Aku sekarang ini hanya ingin membiarkan diriku menikmati apa yang sudah aku capai. It’s time for me to recovery.

“Iya, ini hanya saran. Mulailah dengan memaafkan diri sendiri dan memaklumkan diri, itu sudah terjadi dan terimalah. Karena bagaimanapun, itu adalah bagian dari dirimu. Di masa lalu, dan yang membentukmu di masa depan.”

….

Pada satu titik, aku butuh sesuatu yang berisik seperti ini. Karena kepala sudah terlalu penuh,” katanya suatu waktu di night club.

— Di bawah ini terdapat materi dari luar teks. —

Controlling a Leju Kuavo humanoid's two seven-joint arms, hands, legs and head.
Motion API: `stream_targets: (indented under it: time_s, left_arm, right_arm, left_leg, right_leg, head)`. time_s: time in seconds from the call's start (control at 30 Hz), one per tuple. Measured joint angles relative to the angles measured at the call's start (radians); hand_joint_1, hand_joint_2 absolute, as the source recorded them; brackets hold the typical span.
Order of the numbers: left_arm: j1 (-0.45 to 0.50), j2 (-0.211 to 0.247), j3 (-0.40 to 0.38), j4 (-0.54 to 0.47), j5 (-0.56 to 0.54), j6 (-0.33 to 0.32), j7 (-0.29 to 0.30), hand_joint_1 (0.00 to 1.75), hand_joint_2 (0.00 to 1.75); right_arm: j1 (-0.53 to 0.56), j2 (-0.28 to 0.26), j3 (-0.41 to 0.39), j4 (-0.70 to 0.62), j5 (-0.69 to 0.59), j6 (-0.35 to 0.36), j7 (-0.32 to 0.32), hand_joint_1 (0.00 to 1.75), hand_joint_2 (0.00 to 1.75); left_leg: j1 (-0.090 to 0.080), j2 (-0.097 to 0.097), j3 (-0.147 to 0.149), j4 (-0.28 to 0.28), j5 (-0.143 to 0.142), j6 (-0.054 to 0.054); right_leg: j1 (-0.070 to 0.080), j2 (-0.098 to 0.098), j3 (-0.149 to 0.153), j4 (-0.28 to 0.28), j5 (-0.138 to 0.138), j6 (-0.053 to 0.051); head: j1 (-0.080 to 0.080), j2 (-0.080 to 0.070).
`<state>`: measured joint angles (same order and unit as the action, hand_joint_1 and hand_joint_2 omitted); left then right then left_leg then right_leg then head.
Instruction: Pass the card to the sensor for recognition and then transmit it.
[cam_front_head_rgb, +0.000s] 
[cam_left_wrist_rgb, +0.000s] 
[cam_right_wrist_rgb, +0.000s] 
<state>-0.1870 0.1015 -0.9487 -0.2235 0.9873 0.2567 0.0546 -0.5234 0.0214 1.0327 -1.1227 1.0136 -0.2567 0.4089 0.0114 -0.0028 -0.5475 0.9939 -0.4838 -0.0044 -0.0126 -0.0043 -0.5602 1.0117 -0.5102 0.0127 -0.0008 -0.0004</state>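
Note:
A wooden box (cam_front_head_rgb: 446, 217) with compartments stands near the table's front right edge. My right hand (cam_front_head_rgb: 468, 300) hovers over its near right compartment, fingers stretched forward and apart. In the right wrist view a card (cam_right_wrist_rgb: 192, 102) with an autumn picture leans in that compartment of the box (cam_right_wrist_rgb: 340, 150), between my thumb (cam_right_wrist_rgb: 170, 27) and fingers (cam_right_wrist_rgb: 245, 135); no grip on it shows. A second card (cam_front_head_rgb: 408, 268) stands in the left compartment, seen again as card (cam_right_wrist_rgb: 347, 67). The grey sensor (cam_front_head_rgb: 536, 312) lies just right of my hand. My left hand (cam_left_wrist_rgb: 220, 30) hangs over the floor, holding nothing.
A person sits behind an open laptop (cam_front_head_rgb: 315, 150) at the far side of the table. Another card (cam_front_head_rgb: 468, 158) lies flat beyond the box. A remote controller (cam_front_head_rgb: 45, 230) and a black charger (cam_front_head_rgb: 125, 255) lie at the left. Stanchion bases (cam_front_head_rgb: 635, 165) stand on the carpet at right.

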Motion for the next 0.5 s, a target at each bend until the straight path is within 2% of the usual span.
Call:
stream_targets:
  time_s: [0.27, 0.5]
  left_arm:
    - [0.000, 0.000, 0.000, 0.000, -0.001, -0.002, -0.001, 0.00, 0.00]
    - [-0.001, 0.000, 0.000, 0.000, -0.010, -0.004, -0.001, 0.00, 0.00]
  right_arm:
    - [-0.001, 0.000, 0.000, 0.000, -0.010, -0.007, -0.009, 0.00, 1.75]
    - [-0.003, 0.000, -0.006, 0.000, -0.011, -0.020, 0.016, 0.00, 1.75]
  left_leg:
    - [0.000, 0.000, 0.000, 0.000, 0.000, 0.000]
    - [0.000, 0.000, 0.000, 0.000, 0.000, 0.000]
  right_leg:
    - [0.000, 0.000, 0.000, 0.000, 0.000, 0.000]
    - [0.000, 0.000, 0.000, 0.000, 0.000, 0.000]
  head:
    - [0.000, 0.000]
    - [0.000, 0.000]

“Iya, tapi nanti kamu harus hadapi lagi kenyataan. Dan ini meaningless,” kataku.

Biarlah, nanti akan aku hadapi lagi.

….
 
"Mas, sadar kan kalo suatu saat kita pasti berpisah? Lantas, gimana kamu nanti kalo beneran kita pisah?"

"Nikmati apa yang ada sekarang. Buat senyaman mungkin. Soal nanti kita berpisah, atau bahkan lost contact, ya udah, itu nanti. Karna bisa jadi jodoh kita hanya sampai situ aja. Berjodoh dengan seseorang enggak cuma sebagai pasangan. Jodoh itu seperti rejeki. Kalo ketemu orang, berteman baik lantas kemudian berpisah. Maka sampai situ lah jodohnya dengan orang itu." Dan bukan aku tidak akan merasa kehilanganmu, I would.

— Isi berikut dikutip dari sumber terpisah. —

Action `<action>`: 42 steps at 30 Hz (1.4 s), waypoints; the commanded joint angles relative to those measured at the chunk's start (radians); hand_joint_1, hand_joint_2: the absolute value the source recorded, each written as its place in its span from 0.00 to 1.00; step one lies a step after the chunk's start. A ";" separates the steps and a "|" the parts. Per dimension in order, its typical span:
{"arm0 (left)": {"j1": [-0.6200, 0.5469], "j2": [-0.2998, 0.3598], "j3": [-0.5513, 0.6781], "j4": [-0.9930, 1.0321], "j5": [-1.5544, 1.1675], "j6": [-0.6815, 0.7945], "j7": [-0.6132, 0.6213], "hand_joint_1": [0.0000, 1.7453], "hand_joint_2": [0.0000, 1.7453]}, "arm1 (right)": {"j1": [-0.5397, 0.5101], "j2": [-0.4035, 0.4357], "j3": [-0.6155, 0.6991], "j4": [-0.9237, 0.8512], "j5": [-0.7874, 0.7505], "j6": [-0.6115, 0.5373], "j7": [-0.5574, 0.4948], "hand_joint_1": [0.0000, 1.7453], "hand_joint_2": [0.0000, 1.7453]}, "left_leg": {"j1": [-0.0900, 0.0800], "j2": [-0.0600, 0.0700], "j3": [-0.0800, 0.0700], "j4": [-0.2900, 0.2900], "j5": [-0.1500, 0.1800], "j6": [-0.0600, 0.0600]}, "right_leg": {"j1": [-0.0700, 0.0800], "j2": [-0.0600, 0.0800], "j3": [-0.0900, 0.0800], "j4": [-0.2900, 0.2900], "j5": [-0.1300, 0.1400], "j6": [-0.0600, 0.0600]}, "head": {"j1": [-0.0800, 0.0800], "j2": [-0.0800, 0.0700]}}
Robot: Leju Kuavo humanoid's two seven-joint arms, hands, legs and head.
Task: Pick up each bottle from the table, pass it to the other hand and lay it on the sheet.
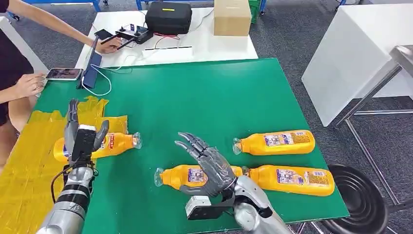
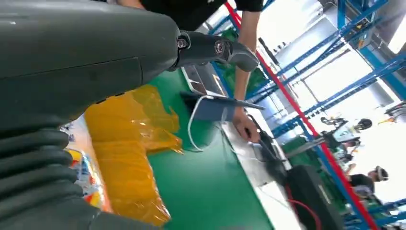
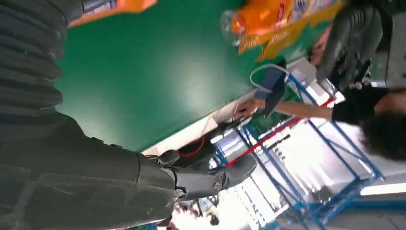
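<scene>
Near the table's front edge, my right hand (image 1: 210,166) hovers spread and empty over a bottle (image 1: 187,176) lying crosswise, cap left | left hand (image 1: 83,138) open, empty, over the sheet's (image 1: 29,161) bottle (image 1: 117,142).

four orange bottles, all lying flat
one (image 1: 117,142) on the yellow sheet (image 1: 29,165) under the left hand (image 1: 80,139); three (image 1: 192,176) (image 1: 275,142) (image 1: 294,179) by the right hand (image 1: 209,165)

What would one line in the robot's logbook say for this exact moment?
left hand: open above bottle on sheet | right hand: open over table bottle | yellow sheet: one bottle | green table: three bottles
</scene>
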 commanded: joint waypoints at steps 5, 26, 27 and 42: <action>0.023 -0.038 0.017 -0.044 0.059 -0.045 -0.014 0.00 0.00 | -0.043 -0.082 0.070 0.149 0.142 -0.051 0.140 0.00 1.00 | 0.003 -0.002 0.004 0.000 -0.001 -0.002 | 0.002 0.002 0.006 -0.002 0.000 -0.001 | 0.000 0.000; 0.196 -0.084 -0.155 -0.498 0.291 -0.372 0.027 0.00 1.00 | 0.051 -0.129 -0.030 0.200 0.393 -0.067 0.350 0.00 1.00 | 0.001 -0.002 0.001 0.000 -0.001 -0.001 | 0.001 0.000 0.001 -0.001 0.000 -0.001 | 0.000 0.000; 0.203 -0.085 -0.173 -0.524 0.290 -0.381 0.024 0.00 1.00 | 0.047 -0.130 -0.031 0.216 0.389 -0.052 0.354 0.00 1.00 | 0.002 -0.002 0.001 0.000 -0.001 -0.001 | 0.001 0.001 0.002 -0.002 -0.001 -0.001 | 0.000 0.000; 0.228 -0.089 -0.282 -0.613 0.281 -0.384 0.034 0.00 1.00 | -0.066 -0.129 -0.003 0.472 0.456 0.021 0.439 0.05 1.00 | 0.001 -0.002 0.006 -0.001 0.000 -0.001 | 0.001 0.001 0.005 -0.002 0.000 -0.001 | 0.000 0.000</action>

"Mas, jangan memelukku terlalu erat. Kamu tahu aku. Dan aku bisa saja kabur kapan aja."

"Aku tahu. Dan aku hanya ingin mengingat masa ini."

------

Akan ada masa dimana kita dipertemukan atau dipisahkan dengan seseorang. Dan seseorang itu entah sedikit atau banyak, memberi sesuatu pada diri kita. Signifikan atau tidak. Dan jika indah dalam masa itu, nikmatilah kebersamaan yang ada.

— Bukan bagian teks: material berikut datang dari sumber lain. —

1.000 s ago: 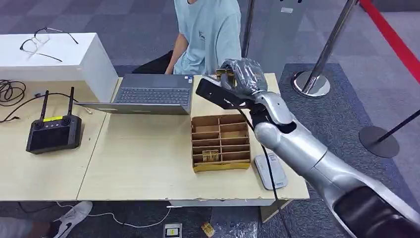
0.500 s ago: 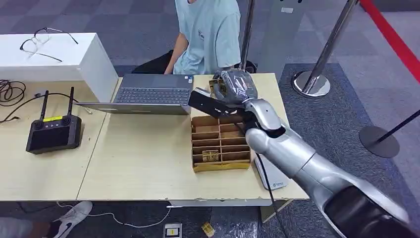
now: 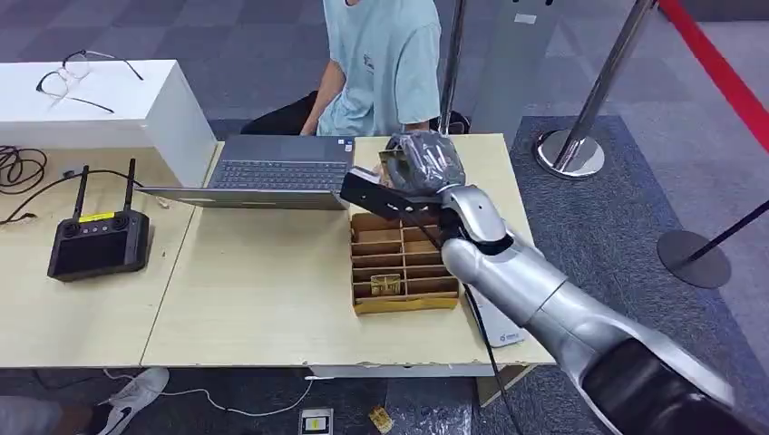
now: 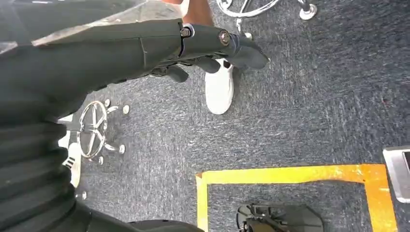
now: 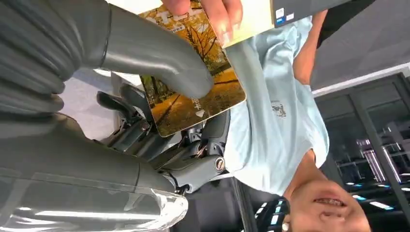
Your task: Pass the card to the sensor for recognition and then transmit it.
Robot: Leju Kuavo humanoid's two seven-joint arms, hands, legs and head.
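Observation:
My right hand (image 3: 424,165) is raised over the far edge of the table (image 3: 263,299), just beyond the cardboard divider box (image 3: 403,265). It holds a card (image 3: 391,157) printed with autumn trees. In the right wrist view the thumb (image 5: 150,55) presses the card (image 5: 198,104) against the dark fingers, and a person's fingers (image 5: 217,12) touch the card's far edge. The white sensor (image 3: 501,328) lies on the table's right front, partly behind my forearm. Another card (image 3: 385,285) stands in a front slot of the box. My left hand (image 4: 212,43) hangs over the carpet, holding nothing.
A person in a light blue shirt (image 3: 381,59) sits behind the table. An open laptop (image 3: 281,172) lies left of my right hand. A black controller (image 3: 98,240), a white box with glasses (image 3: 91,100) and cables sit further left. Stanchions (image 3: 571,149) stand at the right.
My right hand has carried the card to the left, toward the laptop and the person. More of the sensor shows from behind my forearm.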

Ketika kusadari ini maka kucegah hatiku berbicara lebih lanjut.

Seseorang butuh sebuah rumah untuk hatinya. Dan entah apakah dia yang mencari rumah tersebut atau menjadi rumah bagi hati orang lain. Karena disitulah ketenangan sesungguhnya.

You can find or buy any house on earth, but you only can find one place you call home.

Dalam cerita Sun GoKong sang guru selalu berucap "Dunia adalah kosong".
Dan jika dunia adalah kosong, mengapa selalu mengejarnya?


apa yang ada jarang disyukuri apa yang tiada sering dirisaukan
nikmat yang dikecap baru kan terasa bila hilang apa yang diburu 

timbul rasa jemu bila sudah di dalam genggaman
dunia ibarat air laut diminum hanya menambah haus
nafsu bagaikan fatamorgana di padang pasir
panas yang membahang disangka air 

dunia dan nafsu bagai bayang-bayang
dilihat ada ditangkap hilang
Dua cinta / Saujana



Setiap orang, mengharapkan akhir yang baik. Dengan banyak versi tentunya. 
Untukmu, pun demikian aku berharap. Akhir yang baik.
Karena Tuhan punya rencana untuk masing-masing kita.